# A Jar of Nothing



## mish (Dec 18, 2005)

*A Jar of Nothing Gift*

Time Taken: < 30 minutes 
	

	
	
		
		

		
			





Materials: Empty Jar 
Sticky Label Paper 
or Paper and Clear Glue Instructions: 
For this project all you need is a empty jar. 

You can print this saying out onto some adhesive label paper suitable for your printer or print it onto normal plain paper and using some Clear Craft glue adhere it to the Jar yourself. 
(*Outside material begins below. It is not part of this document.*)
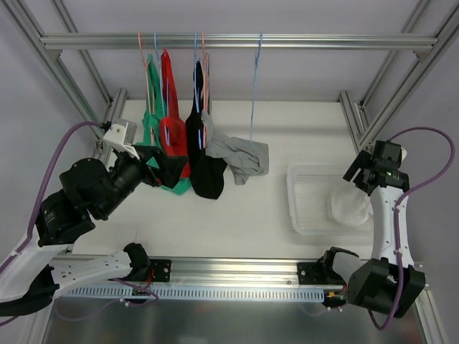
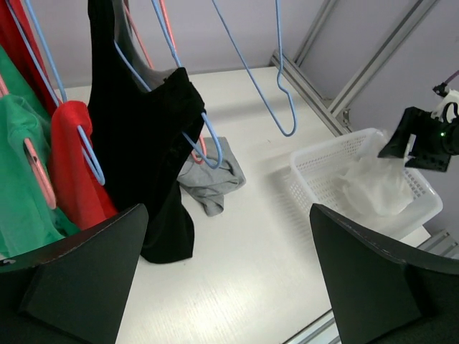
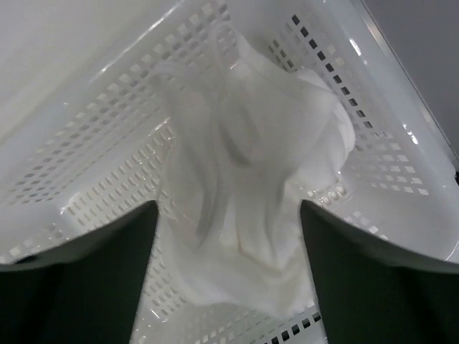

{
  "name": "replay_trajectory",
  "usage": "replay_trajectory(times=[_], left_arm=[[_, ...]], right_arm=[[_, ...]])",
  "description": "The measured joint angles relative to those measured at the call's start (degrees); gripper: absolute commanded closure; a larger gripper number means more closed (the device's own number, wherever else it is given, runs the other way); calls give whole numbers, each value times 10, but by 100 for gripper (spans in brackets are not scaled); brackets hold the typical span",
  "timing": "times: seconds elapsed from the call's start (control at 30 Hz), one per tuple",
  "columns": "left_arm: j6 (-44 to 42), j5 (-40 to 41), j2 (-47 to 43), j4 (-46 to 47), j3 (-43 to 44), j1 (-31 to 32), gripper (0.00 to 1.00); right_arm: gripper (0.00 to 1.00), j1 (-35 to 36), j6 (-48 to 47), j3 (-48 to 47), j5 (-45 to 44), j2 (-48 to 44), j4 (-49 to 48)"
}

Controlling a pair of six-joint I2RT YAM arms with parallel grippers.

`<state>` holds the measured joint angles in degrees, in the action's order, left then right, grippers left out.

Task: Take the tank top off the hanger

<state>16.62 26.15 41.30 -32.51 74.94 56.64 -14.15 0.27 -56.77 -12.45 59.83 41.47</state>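
Right end effector [image 3: 228, 276] spread above white tank top [image 3: 251, 179] in basket [image 3: 86, 165].

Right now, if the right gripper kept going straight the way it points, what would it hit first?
The right gripper, jaws open, points into the white perforated plastic basket. The crumpled white cloth inside lies dead ahead, so it would likely meet that first, though depth is unclear.

A white perforated basket [image 1: 308, 193] is sitting on the white bench [image 1: 244, 222], toward its right side. A crumpled white garment [image 1: 349, 208] is lying inside the basket, in its right-hand part. An aluminium rail [image 1: 323, 41] is running crosswise overhead at the far side of the bench.
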Motion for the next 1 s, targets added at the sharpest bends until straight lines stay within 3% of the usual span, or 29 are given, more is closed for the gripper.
replay_trajectory(times=[0.03, 0.13, 0.27, 0.43, 0.57, 1.0], left_arm=[[0, 3, 14, -9, 20, 0, 1], [0, 22, 56, -31, 75, 0, 1], [-10, 57, 130, -57, 166, 0, 1], [-39, 77, 252, -65, 287, -2, 1], [-58, 86, 352, -64, 354, -30, 14], [-92, 76, 549, -74, 514, -126, 20]], right_arm=[[1, -5, 8, 7, -2, 7, -5], [0, -8, 24, 25, 1, -12, -8], [0, -6, 36, 27, 55, -103, -23], [0, -6, 71, 33, 248, -210, -83], [0, -5, 100, 47, 379, -220, -123], [0, -5, 126, 70, 489, -246, -133]])
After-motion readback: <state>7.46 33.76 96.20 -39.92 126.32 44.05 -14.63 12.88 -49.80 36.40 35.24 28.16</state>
If you want to go all out you can add some ribbon to the Jar and even Box it up for a Great Gag Gift. 


*--The Saying--- *

*Did you say nothing? *
*When you were asked what you wanted for *
*Birthday,Anniversary,Graduation or Christmas. *
*Don't remember saying NOTHING *
*Well this time someone heard you, searched *
*high and low and found this perfect gift for you. *

Note: These are great for Christmas Fundraising stalls.


----------



## middie (Dec 18, 2005)

lol mish... i like it !!


----------



## mish (Dec 18, 2005)

Hee hee. Be careful what you ask for.  You just might get it.


----------



## pdswife (Dec 18, 2005)

"NOTHING" is David's answer everytime
we ask him what he wants.

I've got an empty jar on the counter and will be pasting a label on!
Thanks for the idea Mish.


----------



## mish (Dec 18, 2005)

pdswife said:
			
		

> "NOTHING" is David's answer everytime
> we ask him what he wants.
> 
> I've got an empty jar on the counter and will be pasting a label on!
> Thanks for the idea Mish.


 
Don't forget the bow.


----------



## pdswife (Dec 18, 2005)

I've got a fancy green one all picked out!!!!   : )


----------



## 240brickman (Dec 20, 2005)

this would also be handy if you're hosting a Holiday Party:

When the inevitable  "party pooper"  arrives,  and you ask  what he/she would like to eat or drink,  and they reply,  "oh,  Nothing for me, thanks".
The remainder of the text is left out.